Fowler Master’s Alumni Power Genetic Science Advancement

February 27, 2024

Arrach (right) founded Progenesis in 2015 and hired Valverde as VP of human resources in 2022Open the image full screen.
Arrach (right) founded Progenesis in 2015 and hired Valverde as VP of human resources in 2022
Family planning can be a profoundly stressful and challenging process for many  prospective parents. To help navigate the myriad of complexities involved, a San Diego-based biotech company, Progenesis, Inc. uses molecular science to detect embryonic genetic disorders prior to implantation. This testing provides hopeful parents with answers to many of their lingering questions as they embark on their journey toward parenthood.

Progenesis was founded by Nabil Arrach, (’10, MBA) who began working in San Diego’s biotech industry in 2005 after completing a postdoctoral fellowship at the University of California, Berkeley. Arrach, who had become interested in establishing his own company while he was pursuing his Ph.D., found the environment in San Diego ripe for a biotech start-up, however, he wanted to gain the business skills needed for entrepreneurial success. His search for the right MBA program led him to San Diego State University’s Fowler College of Business.

“SDSU has a good reputation as a school for entrepreneurship,” said Arrach. “I chose to get my MBA from SDSU because I wanted to learn how to run a business from other entrepreneurs and learn more about doing business on an international scale.” 

During one of his international business classes, he met Sandra Valverde, who was in the process of earning her Master of Science in Business Administration (MSBA) degree. Valverde had earned her bachelor’s degree in finance from Fowler a year earlier but returned to SDSU to earn her graduate degree after taking a full-time position in human resources (HR).  

“I started working in the human resources department when I was a teenager at SeaWorld. I loved providing people with career opportunities and seeing the delight in their faces when they got a job offer,” said Valverde, a San Diego native. “I came back to SDSU to get my master’s degree when they expanded their HR curriculum.” 

After working on several group projects together at SDSU, Valverde and Arrach became friends and stayed in touch even after both earned their degrees in 2010. Valverde began working in the private sector with increasingly higher levels of HR management responsibility, while Arrach obtained his first National Institute of Health grant and became a project scientist at University of California, Irvine’s School of Medicine. 

In 2013, Arrach decided to live his dream by becoming an entrepreneur. He returned to San Diego and co-founded his first genetics diagnostic company, which he operated for a little over a year. He founded his second company, Progenesis, in 2015 after seeing an opportunity to help prospective IVF patients by screening their embryos for genetic disorders such as cystic fibrosis, sickle cell anemia and Tay-Sachs disease prior to implantation. 

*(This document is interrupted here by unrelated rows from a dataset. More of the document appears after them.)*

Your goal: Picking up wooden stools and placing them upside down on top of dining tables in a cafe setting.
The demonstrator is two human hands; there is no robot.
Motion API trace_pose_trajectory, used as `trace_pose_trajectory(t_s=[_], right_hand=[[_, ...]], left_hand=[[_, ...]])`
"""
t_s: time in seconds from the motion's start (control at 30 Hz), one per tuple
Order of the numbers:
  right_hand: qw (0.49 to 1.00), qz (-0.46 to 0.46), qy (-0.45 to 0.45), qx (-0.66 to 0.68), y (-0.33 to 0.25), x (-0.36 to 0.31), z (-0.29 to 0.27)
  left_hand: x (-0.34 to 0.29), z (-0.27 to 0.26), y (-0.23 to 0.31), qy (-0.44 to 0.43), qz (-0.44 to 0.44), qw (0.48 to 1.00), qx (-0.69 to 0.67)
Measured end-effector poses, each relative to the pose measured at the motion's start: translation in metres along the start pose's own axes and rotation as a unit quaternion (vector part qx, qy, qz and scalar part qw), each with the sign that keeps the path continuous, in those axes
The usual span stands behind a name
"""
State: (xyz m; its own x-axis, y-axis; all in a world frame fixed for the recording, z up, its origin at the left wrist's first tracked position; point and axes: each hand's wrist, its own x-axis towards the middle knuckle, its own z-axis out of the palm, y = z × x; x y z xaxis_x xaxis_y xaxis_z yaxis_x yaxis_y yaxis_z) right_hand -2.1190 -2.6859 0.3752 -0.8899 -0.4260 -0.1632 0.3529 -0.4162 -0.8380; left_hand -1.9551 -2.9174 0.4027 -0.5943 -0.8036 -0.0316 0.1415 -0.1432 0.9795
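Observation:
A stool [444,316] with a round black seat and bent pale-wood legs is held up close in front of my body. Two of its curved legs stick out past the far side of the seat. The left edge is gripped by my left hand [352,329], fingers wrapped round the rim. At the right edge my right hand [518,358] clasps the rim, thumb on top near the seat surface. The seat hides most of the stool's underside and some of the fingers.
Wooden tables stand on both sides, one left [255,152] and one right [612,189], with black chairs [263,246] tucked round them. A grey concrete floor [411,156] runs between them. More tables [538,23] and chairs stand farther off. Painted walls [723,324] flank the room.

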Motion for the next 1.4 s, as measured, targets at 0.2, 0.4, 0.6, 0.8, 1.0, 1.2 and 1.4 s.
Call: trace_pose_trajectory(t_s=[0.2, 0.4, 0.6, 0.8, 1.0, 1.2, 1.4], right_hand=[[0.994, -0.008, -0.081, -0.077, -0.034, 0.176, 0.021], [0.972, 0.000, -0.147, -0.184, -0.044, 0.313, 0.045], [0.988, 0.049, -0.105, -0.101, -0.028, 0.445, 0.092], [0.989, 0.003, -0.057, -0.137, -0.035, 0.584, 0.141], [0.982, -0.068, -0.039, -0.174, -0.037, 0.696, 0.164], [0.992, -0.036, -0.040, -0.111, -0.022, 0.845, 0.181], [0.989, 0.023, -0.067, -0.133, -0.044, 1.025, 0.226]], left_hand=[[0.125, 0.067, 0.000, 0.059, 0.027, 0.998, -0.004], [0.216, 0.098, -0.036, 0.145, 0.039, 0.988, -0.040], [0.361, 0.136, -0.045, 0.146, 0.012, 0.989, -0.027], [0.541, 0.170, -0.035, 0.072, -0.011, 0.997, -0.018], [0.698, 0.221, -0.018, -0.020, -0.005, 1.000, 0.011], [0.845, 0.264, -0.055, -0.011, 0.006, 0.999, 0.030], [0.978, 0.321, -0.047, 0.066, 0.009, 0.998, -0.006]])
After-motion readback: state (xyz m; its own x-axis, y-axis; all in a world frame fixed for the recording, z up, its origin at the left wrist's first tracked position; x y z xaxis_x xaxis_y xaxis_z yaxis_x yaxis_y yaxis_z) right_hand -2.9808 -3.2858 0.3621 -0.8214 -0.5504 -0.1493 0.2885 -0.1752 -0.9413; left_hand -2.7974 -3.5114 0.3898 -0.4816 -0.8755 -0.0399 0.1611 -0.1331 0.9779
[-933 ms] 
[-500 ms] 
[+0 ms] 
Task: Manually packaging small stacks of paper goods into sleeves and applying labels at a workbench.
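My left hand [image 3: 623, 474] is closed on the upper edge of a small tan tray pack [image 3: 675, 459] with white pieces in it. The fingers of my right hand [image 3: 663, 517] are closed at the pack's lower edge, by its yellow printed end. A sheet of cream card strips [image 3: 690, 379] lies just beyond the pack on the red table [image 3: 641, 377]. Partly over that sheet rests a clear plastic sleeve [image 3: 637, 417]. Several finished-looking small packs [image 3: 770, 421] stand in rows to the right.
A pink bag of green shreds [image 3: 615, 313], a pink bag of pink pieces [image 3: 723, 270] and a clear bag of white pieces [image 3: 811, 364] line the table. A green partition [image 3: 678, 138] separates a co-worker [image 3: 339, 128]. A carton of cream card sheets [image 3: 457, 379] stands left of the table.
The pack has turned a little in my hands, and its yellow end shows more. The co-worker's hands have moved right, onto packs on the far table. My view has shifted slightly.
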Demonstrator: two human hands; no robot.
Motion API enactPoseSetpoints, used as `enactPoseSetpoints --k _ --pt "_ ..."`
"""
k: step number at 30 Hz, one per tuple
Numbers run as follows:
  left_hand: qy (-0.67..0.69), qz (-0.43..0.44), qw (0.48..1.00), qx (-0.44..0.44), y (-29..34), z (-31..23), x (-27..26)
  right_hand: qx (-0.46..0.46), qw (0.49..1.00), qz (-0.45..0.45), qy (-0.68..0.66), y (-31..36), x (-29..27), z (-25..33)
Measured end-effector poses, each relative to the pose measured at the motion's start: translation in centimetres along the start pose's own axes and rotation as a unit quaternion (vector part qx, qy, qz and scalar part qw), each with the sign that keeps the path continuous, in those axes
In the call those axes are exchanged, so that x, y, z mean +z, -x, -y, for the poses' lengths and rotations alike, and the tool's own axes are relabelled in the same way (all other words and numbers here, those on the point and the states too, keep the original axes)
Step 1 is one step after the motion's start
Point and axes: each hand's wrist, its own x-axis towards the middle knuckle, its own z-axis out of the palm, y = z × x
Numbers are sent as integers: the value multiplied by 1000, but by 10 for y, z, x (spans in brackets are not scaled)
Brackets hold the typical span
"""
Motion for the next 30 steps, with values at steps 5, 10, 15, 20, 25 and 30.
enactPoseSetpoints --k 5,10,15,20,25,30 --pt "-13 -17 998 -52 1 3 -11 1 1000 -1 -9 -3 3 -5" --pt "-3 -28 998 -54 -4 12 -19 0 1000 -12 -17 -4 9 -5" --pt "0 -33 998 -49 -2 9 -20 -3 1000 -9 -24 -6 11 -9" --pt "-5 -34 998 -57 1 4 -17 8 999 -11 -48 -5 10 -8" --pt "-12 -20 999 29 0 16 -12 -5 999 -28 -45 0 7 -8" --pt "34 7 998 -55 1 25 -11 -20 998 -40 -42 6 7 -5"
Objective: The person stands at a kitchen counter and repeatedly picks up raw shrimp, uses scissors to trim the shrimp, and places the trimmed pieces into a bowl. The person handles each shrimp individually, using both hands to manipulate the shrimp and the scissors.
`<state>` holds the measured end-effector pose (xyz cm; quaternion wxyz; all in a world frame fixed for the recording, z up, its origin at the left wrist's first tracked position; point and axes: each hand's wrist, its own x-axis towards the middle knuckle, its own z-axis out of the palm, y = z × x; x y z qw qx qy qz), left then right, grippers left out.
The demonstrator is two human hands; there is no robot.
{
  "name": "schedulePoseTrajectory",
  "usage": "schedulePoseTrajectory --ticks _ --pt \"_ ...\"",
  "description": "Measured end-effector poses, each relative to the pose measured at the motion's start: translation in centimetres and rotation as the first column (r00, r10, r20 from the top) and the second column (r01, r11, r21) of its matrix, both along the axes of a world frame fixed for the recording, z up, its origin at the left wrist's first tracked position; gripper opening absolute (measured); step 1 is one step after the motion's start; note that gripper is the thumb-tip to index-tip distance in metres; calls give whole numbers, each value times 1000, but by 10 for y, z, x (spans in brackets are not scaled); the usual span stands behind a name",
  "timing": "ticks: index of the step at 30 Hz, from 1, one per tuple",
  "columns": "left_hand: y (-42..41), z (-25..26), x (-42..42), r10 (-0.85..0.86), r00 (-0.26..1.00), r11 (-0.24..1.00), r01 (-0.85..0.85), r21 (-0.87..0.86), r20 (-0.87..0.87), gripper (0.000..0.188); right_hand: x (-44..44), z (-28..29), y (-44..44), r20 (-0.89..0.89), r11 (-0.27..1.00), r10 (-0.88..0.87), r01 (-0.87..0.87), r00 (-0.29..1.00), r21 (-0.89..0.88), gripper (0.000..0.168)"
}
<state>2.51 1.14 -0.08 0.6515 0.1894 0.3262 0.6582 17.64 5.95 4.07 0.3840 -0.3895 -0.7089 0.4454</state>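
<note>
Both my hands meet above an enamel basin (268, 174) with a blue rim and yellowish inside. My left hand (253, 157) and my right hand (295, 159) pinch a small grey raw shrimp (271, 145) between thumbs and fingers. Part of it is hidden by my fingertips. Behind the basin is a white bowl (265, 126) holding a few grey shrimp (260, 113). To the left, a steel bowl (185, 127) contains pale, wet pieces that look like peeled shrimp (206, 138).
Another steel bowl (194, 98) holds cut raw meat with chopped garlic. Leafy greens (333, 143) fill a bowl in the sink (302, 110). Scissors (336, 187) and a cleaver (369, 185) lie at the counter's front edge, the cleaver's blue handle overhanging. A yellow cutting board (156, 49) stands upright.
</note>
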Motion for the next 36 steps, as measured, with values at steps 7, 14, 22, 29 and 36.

As the company grew both locally and internationally, Arrach realized the need to bring in an HR professional who could help “redefine the company by working with a global team as we expanded our reach of reproductive genetics,” he said. With that in mind, he reached out to Valverde to join Progenesis, but she didn’t accept the position right away. 

“Before I joined the team, I had to study Progenesis and learn about the company first,” she said. “When I learned their mission was to provide accurate genetic testing to help build healthy families, this aligned with my values.” 

Valverde joined Arrach and Progenesis in December 2022, and since then, the two of them have created  over 30 new positions on a global basis, several of which  have been filled by SDSU alumni.  In addition to employees at the San Diego-based headquarters, the company currently also has locations in Brazil, India, Turkey, and Panama with a location to be opened in Japan in the coming months.  “We have seen a greater need to bring the latest technology to other countries where reproductive options are limited,” said Arrach. 

Valverde (left) and Arrach at their SDSU graduation in 2010Open the image full screen.
Valverde (left) and Arrach at their SDSU graduation in 2010
As the company grows, both Valverde and Arrach say they rely on the lessons they learned during their graduate programs more than ever. “Scientists are really good at solving problems, but we are not always good at communicating,” said Arrach. “At SDSU, I became a better communicator by working across teams and learning how to navigate complex problems with others.”

Valverde added to his sentiment by saying: “SDSU taught me that having a strong work ethic is the most important attribute a person can offer. That was the key to successful group projects at SDSU. It was a lesson I transferred to the work environment that I’m still using today.”